- **Problem statement**
Down to the last line, restate the material below exactly.

- **The data**

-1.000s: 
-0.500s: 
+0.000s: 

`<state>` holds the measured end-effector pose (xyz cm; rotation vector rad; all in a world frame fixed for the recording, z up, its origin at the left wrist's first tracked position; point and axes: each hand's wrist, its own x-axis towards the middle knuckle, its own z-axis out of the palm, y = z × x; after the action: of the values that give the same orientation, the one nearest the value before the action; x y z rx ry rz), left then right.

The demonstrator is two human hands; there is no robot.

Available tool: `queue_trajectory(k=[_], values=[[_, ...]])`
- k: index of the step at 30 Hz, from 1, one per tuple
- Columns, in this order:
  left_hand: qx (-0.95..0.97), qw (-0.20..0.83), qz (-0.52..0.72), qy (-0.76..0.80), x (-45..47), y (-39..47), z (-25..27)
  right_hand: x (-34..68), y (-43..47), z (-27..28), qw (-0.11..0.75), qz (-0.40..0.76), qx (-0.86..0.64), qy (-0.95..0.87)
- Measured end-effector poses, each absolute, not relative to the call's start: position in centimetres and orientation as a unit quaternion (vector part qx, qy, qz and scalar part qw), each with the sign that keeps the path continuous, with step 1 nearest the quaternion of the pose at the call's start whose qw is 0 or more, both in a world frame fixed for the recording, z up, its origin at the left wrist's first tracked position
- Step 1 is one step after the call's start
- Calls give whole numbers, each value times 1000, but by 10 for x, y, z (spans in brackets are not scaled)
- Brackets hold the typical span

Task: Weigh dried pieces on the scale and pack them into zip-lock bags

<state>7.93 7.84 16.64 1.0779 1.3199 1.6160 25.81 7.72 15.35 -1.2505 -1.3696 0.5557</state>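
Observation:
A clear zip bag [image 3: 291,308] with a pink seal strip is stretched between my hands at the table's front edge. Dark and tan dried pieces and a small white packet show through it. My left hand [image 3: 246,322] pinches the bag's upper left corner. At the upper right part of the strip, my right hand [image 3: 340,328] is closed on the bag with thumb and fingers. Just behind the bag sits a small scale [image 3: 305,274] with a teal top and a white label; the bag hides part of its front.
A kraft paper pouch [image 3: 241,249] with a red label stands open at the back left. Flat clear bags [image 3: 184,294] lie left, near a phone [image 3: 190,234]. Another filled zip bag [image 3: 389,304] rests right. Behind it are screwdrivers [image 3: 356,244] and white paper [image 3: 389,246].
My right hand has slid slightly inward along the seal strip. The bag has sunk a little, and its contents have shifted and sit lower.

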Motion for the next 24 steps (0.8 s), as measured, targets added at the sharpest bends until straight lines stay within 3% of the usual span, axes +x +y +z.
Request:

- **Worked solution**
-1.000s: 
-0.500s: 
+0.000s: 

`<state>` holds the measured end-effector pose (xyz cm; rotation vector rad; all in a world frame fixed for the recording, z up, its origin at the left wrist's first tracked position; point and axes: each hand's wrist, its own x-axis towards the middle knuckle, its own z-axis out of the palm, y = z × x; after the action: of the values that give the same orientation, the one nearest the value before the action; x y z rx ry rz), left then right.

The demonstrator is two human hands; there is no robot.

Available tool: `queue_trajectory(k=[_], values=[[_, ...]])`
- k: index of the step at 30 Hz, from 1, one per tuple
- Columns, in this order:
  left_hand: qx (-0.95..0.97), qw (-0.20..0.83), qz (-0.52..0.72), qy (-0.76..0.80), x (-45..47), y (-39..47), z (-25..27)
  right_hand: x (-34..68), y (-43..47), z (-27..28), qw (-0.11..0.75), qz (-0.40..0.76), qx (-0.86..0.64), qy (-0.95..0.87)
- Measured end-effector poses, each absolute, not relative to the call's start: position in centimetres and orientation as a unit quaternion (vector part qx, qy, qz and scalar part qw), each with the sign that keeps the path continuous, with step 1 nearest the quaternion of the pose at the call's start whose qw is 0 or more, both in a world frame fixed for the recording, z up, its origin at the left wrist's first tracked position
- Step 1 is one step after the call's start
- Calls give whole numbers, each value times 1000, but by 10 for x, y, z (spans in brackets are not scaled)
- Brackets hold the typical span

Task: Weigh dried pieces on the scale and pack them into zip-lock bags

<state>7.93 7.84 16.64 1.0779 1.3199 1.6160 25.81 7.72 15.35 -1.2505 -1.3696 0.5557</state>
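Observation:
A clear zip bag [image 3: 291,308] with a pink seal strip is stretched between my hands at the table's front edge. Dark and tan dried pieces and a small white packet show through it. My left hand [image 3: 246,322] pinches the bag's upper left corner. At the upper right part of the strip, my right hand [image 3: 340,328] is closed on the bag with thumb and fingers. Just behind the bag sits a small scale [image 3: 305,274] with a teal top and a white label; the bag hides part of its front.
A kraft paper pouch [image 3: 241,249] with a red label stands open at the back left. Flat clear bags [image 3: 184,294] lie left, near a phone [image 3: 190,234]. Another filled zip bag [image 3: 389,304] rests right. Behind it are screwdrivers [image 3: 356,244] and white paper [image 3: 389,246].
My right hand has slid slightly inward along the seal strip. The bag has sunk a little, and its contents have shifted and sit lower.
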
Motion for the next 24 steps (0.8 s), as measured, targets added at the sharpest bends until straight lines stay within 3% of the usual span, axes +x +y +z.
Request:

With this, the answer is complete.